■ TASK DESCRIPTION
When a line of the records contains "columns", copy it.

(Records from a data source)
════════════════════

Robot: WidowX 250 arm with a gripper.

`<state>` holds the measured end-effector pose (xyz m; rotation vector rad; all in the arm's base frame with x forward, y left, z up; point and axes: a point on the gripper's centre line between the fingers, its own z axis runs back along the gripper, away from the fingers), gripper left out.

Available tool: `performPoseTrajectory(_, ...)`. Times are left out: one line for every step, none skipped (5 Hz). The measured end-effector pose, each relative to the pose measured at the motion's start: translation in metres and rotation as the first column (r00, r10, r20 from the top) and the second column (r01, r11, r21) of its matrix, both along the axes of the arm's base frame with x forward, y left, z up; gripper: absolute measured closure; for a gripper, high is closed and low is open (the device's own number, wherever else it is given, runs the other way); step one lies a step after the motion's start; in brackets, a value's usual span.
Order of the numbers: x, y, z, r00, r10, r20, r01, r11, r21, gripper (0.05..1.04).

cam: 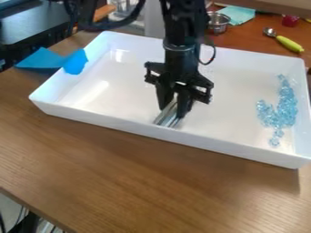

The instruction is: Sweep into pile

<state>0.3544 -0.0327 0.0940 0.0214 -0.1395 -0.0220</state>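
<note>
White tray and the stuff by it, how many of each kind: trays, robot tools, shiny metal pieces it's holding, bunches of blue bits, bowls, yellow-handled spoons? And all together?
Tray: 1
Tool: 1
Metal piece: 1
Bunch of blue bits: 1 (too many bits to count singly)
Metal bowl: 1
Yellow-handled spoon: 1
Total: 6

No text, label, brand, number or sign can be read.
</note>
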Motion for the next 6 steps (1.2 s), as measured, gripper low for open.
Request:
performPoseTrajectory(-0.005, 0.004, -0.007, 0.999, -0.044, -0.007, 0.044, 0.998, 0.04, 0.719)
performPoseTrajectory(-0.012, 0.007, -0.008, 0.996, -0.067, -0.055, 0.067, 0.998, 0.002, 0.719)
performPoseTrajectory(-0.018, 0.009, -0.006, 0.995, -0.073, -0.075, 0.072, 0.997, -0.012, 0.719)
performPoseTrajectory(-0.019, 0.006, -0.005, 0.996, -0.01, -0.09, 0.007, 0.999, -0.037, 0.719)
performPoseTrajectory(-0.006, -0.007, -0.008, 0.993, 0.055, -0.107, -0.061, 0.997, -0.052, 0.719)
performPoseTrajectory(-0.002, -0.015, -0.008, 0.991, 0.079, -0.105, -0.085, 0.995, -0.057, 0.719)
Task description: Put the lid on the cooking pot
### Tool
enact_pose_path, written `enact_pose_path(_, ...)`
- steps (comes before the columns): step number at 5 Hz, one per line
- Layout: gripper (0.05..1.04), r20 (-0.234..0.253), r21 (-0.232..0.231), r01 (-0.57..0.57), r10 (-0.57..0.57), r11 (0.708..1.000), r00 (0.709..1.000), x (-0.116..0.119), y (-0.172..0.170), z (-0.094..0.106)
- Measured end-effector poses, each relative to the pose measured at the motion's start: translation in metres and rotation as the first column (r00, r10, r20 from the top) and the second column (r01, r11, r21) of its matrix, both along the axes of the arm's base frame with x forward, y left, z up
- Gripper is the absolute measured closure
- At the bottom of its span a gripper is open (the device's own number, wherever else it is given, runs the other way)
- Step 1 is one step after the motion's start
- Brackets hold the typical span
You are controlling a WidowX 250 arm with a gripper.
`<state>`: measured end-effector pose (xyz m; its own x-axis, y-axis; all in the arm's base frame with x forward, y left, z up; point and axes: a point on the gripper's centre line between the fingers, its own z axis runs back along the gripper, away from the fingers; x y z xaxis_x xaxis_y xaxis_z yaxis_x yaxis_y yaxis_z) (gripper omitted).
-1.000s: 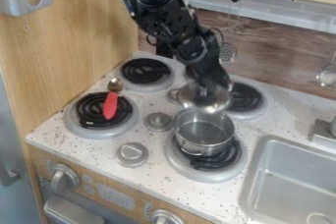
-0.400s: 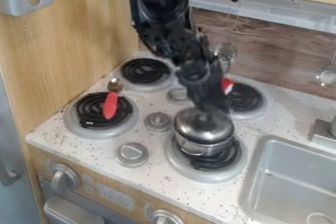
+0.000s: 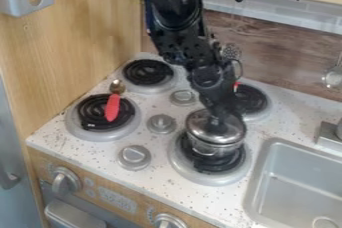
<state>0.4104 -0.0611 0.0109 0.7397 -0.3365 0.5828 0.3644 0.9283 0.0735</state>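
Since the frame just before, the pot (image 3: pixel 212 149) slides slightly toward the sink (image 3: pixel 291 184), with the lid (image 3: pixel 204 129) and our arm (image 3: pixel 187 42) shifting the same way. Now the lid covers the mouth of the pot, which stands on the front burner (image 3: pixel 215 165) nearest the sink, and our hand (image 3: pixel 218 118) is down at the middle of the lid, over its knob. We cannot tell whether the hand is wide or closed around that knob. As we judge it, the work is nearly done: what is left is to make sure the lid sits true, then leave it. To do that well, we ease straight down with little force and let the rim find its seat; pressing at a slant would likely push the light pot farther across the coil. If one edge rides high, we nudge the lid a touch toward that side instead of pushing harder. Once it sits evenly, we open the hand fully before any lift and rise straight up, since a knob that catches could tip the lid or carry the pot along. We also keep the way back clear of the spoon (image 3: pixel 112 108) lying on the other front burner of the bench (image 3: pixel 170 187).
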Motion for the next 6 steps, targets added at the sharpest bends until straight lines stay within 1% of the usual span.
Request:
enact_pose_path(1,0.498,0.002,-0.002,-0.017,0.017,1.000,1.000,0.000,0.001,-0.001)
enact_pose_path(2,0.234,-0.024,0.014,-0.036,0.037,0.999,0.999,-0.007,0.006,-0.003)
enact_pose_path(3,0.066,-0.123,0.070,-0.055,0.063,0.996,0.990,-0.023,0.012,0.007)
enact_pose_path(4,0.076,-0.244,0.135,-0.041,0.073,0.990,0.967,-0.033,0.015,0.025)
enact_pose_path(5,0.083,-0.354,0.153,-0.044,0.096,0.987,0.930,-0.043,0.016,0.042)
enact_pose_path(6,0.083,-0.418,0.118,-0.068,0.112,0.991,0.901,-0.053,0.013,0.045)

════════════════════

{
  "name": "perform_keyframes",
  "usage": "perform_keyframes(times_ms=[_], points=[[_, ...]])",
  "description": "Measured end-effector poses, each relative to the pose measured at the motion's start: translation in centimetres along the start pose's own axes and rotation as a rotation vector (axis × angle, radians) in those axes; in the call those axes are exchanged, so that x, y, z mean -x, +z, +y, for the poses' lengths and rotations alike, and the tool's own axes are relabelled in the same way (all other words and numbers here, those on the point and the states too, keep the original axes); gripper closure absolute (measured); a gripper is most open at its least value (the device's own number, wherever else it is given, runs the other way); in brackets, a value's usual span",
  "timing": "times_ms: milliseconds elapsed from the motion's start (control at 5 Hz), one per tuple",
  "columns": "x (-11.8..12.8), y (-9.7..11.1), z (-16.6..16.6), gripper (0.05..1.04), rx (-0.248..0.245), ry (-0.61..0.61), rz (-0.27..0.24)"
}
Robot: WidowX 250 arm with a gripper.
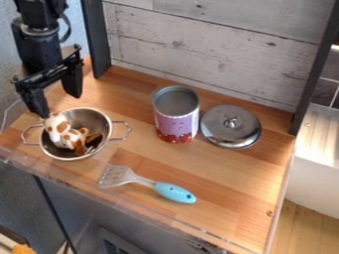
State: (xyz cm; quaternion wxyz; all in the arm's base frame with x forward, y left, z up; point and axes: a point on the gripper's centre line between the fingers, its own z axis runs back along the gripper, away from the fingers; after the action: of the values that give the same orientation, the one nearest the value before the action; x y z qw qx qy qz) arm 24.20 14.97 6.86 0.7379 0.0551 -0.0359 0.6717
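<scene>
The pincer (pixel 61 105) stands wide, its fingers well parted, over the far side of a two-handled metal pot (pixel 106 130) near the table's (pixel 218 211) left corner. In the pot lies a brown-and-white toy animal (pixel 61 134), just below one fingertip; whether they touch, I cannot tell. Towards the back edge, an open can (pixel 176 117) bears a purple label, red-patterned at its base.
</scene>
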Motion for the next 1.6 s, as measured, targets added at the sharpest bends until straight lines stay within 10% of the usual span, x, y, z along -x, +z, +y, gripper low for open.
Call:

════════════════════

■ REPLY
- steps (comes before the columns): step number at 5 Hz, one per line
  "columns": "x (-11.8..12.8), y (-9.7..11.1), z (-16.6..16.6), gripper (0.05..1.04), rx (-0.248..0.245), ry (-0.61..0.61), rz (-0.27..0.24)"

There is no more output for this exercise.